Can we be friends if you don’t drink? The moment I knew drinking was an obligation.
I’ve made a friend.
She is kind and funny and smart. She has read everything. My new friend is disarmingly open and the cracks of her broken heart are lined with gold. She has untamed hair and a writer’s soul.
She makes it pretty damn easy to like her, and because of this, I was in too deep before I realized that there was a game-changing problem with my new friendship:
She doesn’t drink. Well, that’s not entirely true, she has five to six beers a year. So she drinks — in theory.
During a candid conversation, I told my new friend that, had I realized that she was a quasi-teetotaler from the jump, I probably would have pumped the brakes on getting to know her.
She was, rightfully, aghast at this admission.
“Wait! What? You wouldn’t have wanted to be my friend because I don’t drink that much? I am charming and funny as hell without booze.”
She’s right. She is.
I’m an a**hole.
And, yes, I like to drink. I was raised in my granddad’s dive bar. When I belly up to a bar, inhaling the stale beer and regret, it’s like going home.
Although I’ve never had a problem with drinking, my relationship with alcohol has always been complex. I like the warm smiles that spread across people’s faces after their second glass of wine. I like the ease that arms are slung around friends’ shoulders after cold beers on a star-filled Carolina night. However, I suffer from tremendous drinker’s guilt any time that I feel that I have been even slightly out of control.
As an admitted jerk, one who considered not becoming friends with someone she kinda adores because she doesn’t pound booze, it may be surprising that I recently stopped drinking during the week and have even cut back on most weekends.
I’ve found that cutting back on my alcohol intake almost feels like an act of rebellion. One of the few things that I like more than a Tito’s and soda, is being a grown-ass woman who does what she wants. Yet, when it comes to drinking, or more specifically not drinking, I fold like a day-old newspaper.
A couple of weeks ago, my college roommate was in town for work. We met for dinner like we usually do. Her hotel was having a happy hour with complimentary beer and wine. I didn’t want anything, but my friend grabbed me a beer. I drank it. At the restaurant, she ordered a bottle of wine. I drank two glasses.
I simply didn’t have the gumption to not drink.
In hindsight, that sounds downright ludicrous…almost as stupid as passing on a friendship with someone who I can see being friends with for years to come.
It’s the fear of judgment that causes me to drink when I don’t want to and it is also the same fear that made me worry about becoming friends with someone who mainly abstains.
However, passing judgment doesn’t seem to be her jam. I mean, she wears a shirt emblazoned with “Dirty Hippie,” and her hair is some wild, quasi-dreaded, crown of authentic and lovely messiness.
Perhaps passing judgment is my jam.
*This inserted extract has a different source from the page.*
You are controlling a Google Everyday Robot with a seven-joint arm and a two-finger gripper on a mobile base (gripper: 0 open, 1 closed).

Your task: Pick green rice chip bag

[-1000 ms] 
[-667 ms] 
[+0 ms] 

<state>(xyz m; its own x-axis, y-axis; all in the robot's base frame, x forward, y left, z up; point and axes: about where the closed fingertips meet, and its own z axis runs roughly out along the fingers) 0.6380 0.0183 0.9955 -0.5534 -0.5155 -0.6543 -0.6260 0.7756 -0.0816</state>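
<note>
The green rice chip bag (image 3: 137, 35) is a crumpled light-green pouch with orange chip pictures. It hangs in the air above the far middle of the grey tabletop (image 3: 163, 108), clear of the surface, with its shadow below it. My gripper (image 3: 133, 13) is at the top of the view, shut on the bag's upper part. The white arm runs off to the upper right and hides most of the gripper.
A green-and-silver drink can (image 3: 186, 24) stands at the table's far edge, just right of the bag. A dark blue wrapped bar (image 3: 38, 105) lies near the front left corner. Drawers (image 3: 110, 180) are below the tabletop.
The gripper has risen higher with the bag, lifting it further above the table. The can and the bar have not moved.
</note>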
Perhaps I had decided that despite all the signs pointing to her being cool as hell, that underneath her laid-back exterior, a prude laid in wait. Perhaps I feared she wouldn’t like me if she ever saw me in all of my charming inebriated glory.
I could argue that it is easier to bond over alcohol. Booze can ease awkwardness and loosen my uptight self up, but that argument is quickly discredited. She recently lost her mother. I’m a motherless veteran. We skipped right over the small talk portion of a friendship. I am at ease with her, even without a relaxing elixir.
Yet, much of our culture is associated with alcohol. It is a big part of Charlotte’s identity.
The only political issue that our city hasn’t seemed completely divided on in recent years was the “Brunch Bill.” That June, I joined my fellow Charlotteans by celebrating with a Sunday morning Bloody Mary after the Charlotte City Council unanimously approved the expansion of alcohol sales.
I can’t pinpoint it, but at some point, drinking became an obligation. And obligations are rarely fun-filled parties. It was as if I wasn’t allowed to be a woman or mom or Charlottean without downing a couple glasses of wine or locally-brewed craft beer each night. Movie theaters and grocery stores now have bars in them. I’m more than cool with it. I’ve drank in both of those establishments. It’s just that the pressure to consume booze has reached so many aspects of our lives.
I am thankful that my new friend was bold enough to tell me that I was ridiculous to write her off for something so trivial. It was a startling wake-up call for someone who likes to wax poetic about being accepting.
I’m going to keep drinking, there’s no doubt about that, but I enjoy not feeling obligated to drink every evening. I enjoy many aspects of it, including the taste. I certainly haven’t become enlightened. I’m going to drink, but I’m going to do it on my own terms.